Once you find the line containing "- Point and" in the data below, copy it and each following line exactly, up to and including the line containing "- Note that", and nothing else.

↓

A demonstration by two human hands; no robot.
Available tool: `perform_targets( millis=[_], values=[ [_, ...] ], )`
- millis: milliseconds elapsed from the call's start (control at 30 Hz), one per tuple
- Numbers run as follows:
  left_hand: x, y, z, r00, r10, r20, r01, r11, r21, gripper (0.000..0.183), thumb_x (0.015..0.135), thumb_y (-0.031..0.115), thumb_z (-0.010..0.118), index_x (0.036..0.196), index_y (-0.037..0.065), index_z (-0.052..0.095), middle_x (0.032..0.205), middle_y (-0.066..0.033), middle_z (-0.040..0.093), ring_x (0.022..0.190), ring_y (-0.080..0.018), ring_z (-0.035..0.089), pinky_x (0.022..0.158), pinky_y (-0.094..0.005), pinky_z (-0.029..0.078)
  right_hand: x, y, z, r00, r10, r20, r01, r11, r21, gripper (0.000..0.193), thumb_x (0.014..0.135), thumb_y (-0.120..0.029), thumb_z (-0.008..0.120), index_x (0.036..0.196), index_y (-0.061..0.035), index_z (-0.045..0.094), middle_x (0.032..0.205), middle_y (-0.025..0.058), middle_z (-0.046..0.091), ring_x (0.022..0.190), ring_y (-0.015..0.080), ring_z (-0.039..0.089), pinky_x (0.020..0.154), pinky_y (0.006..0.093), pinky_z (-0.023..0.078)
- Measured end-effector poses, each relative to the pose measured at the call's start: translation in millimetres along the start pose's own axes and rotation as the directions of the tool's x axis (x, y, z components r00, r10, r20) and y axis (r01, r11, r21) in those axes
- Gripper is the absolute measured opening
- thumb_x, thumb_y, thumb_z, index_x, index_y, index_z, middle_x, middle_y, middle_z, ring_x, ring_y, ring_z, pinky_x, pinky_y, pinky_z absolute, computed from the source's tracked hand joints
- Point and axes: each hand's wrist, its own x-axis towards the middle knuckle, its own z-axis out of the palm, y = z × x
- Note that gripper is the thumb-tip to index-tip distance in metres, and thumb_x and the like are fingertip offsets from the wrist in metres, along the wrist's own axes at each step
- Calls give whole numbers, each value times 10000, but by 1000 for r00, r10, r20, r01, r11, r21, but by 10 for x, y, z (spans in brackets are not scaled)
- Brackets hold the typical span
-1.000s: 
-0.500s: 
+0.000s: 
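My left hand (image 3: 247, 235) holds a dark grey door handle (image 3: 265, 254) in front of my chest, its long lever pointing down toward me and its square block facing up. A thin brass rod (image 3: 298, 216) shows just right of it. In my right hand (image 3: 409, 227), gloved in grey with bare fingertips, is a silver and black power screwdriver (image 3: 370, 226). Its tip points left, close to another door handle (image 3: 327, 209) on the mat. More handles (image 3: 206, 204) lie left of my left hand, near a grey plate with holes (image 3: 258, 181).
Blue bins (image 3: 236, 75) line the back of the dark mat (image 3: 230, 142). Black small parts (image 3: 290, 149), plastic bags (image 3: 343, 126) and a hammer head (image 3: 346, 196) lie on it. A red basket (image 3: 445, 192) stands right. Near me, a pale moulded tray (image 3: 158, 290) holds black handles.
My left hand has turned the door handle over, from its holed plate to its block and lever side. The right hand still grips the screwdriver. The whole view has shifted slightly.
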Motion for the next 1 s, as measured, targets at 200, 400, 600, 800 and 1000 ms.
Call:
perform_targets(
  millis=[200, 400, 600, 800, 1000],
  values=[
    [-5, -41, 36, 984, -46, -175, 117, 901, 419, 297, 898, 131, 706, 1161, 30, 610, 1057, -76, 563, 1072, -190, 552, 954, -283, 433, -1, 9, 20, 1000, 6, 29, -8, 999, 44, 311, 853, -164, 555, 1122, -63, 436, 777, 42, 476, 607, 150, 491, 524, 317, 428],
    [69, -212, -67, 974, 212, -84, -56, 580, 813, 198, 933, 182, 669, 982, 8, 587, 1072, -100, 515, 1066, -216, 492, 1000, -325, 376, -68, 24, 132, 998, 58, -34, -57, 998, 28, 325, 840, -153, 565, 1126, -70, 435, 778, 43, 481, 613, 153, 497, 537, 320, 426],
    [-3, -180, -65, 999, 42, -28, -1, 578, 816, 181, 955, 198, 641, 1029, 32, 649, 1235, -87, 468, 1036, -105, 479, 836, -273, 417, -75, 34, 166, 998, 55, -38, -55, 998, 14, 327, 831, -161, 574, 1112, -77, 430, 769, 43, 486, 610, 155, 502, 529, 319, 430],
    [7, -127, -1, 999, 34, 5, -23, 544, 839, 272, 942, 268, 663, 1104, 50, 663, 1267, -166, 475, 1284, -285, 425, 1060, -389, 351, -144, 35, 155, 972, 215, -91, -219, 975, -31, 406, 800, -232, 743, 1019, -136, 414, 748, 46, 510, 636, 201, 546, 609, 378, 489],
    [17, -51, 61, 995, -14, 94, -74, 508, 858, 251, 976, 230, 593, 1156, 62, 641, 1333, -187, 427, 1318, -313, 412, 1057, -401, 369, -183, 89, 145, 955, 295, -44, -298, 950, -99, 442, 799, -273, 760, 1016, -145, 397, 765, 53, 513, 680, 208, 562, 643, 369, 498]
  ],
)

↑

RESULT OF THIS TASK:
- Point and axes: each hand's wrist, its own x-axis towards the middle knuckle, its own z-axis out of the palm, y = z × x
- Note that gripper is the thumb-tip to index-tip distance in metres, and thumb_x and the like are fingertip offsets from the wrist in metres, along the wrist's own axes at each step

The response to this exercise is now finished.